2)In ogni caso nulla sarà più come prima. Mi spiego. Nell’improbabile caso che la proprietà si rimettesse a spendere l’illusione non ci sarebbe comunque mai più, sapremmo con certezza che si tratterebbe di affare. Il Milan che abbiamo conosciuto o che forse volevamo conoscere e credere non esiste più, è morto. Sarebbe una popolarità politica da recuperare o un traino per l’azienda madre in settori strategici o altro, a guidare il denaro, non la passione; in ogni caso una scelta figlia di una precisa logica aziendale, di sicuro senza cuore, quasi certamente senza interesse rossonero. Un po’ come la ragazza che ti lascia, tu stai lì a soffrire come un cane e a sperare che torni, poi lei torna ma sai che lo fa perché non ha trovato di meglio, e nemmeno tu quasi costretta a tornare sui suoi passi e tu ad accontentarti. Non accade praticamente mai ma insomma la metafora è chiara: quello ha già scelto di “lasciarci”, se tornasse (a spendere) sarebbe solo per costrizione e non per convinzione. Gioverebbe? Vi piacerebbe? Io non saprei, quantomeno sarei parecchio diffidente.

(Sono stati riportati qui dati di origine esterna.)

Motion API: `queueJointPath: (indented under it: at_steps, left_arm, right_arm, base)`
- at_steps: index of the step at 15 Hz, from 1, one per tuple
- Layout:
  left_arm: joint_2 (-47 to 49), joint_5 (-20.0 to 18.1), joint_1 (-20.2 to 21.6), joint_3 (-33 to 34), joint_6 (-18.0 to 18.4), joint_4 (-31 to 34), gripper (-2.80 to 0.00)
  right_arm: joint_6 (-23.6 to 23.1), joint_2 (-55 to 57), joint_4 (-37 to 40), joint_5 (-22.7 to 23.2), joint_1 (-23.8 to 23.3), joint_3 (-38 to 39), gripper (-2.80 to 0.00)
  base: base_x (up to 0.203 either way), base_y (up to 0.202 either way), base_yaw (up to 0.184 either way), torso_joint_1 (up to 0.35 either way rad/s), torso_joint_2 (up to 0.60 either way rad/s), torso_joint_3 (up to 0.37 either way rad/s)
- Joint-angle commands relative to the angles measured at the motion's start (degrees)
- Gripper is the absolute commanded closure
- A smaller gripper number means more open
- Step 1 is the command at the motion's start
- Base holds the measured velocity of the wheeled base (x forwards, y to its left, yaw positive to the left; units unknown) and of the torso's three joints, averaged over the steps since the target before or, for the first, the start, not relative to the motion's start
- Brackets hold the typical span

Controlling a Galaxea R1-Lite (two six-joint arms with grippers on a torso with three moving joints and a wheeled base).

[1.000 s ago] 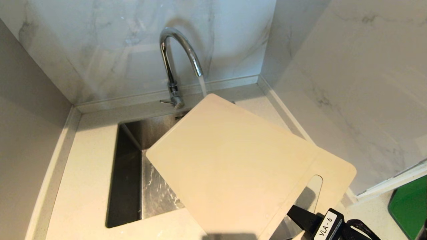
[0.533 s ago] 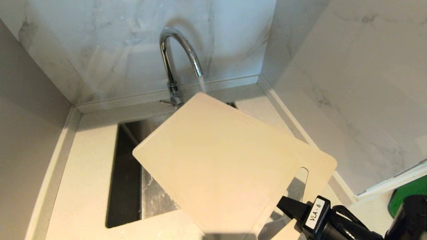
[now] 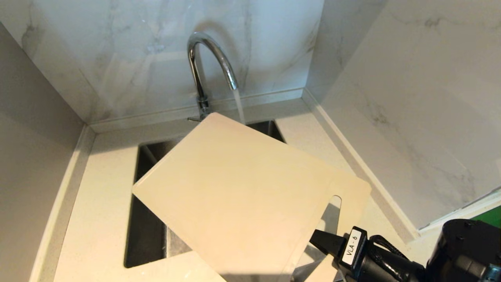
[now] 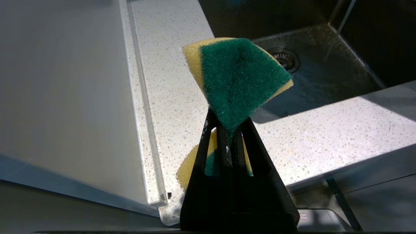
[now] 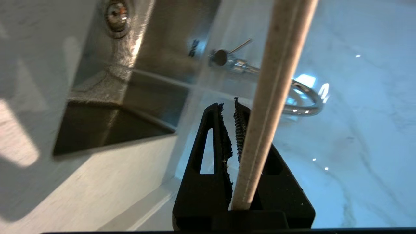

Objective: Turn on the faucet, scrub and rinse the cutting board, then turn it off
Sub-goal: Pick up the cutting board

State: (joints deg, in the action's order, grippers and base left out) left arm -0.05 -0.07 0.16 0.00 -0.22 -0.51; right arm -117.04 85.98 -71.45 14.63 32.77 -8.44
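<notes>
The chrome faucet (image 3: 207, 58) is running; its water stream (image 3: 239, 103) falls to the far edge of the cutting board (image 3: 242, 196). The cream board hangs tilted over the sink (image 3: 145, 235), covering most of it. My right gripper (image 3: 327, 244) is shut on the board's handle end, beside the handle hole (image 3: 332, 211), at the bottom right. In the right wrist view the board's edge (image 5: 279, 81) runs up out of that gripper (image 5: 228, 109), with the faucet (image 5: 304, 105) behind. My left gripper (image 4: 227, 122) is shut on a green and yellow sponge (image 4: 239, 76), parked over the countertop.
Speckled countertop (image 3: 98, 203) surrounds the sink, with marble walls close behind and to the right. The sink drain (image 4: 286, 58) shows in the left wrist view. A green object (image 3: 489, 215) lies at the far right edge.
My right arm has swung the cutting board to the left over the sink and come further into view. The board's far corner now hides the faucet's base. Water keeps running.
</notes>
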Motion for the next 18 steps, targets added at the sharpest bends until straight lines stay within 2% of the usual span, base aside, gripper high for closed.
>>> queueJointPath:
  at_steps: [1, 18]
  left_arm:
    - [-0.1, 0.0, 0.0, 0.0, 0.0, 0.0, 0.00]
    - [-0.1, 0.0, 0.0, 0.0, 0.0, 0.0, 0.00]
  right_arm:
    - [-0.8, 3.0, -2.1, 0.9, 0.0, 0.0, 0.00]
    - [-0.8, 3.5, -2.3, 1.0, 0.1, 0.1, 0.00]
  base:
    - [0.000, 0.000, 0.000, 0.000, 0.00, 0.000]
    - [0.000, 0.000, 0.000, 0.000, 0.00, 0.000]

3) Molti dicono che dobbiamo essere riconoscenti, che se non lo siamo facciamo la figura dei bambini deficienti e viziati. L’ho già detto nel punto 1, anche la proprietà deve essere riconoscente al Milan: il Milan non ha debiti con la proprietà, i tifosi rossoneri non hanno debiti con la proprietà, i successi di venticinque anni sono il miglior credito che il Milan vanta verso la proprietà per il suo affermarsi extra-calcio. Noi? Noi non abbiamo chiesto niente, se uno si presenta un giorno dicendo che ama il Milan e che lo porterà a dominare in Italia e nel Mondo lo si accoglie nel migliore dei modi e ne si beneficia; se lo stesso soggetto, sempre più ricco e potente rispetto all’inizio, continua a dire le stesse cose ma a non agire più di conseguenza e in coerenza a ciò che dice può andarsene fuori dalle balle. Torneremo a non vincere ma almeno con chi, meno ricco e potente, ci dirà che le sue possibilità economiche sono minime e che la squadra oltre ad una salvezza tranquilla non potrà andare. La merda d'artista non c'interessa.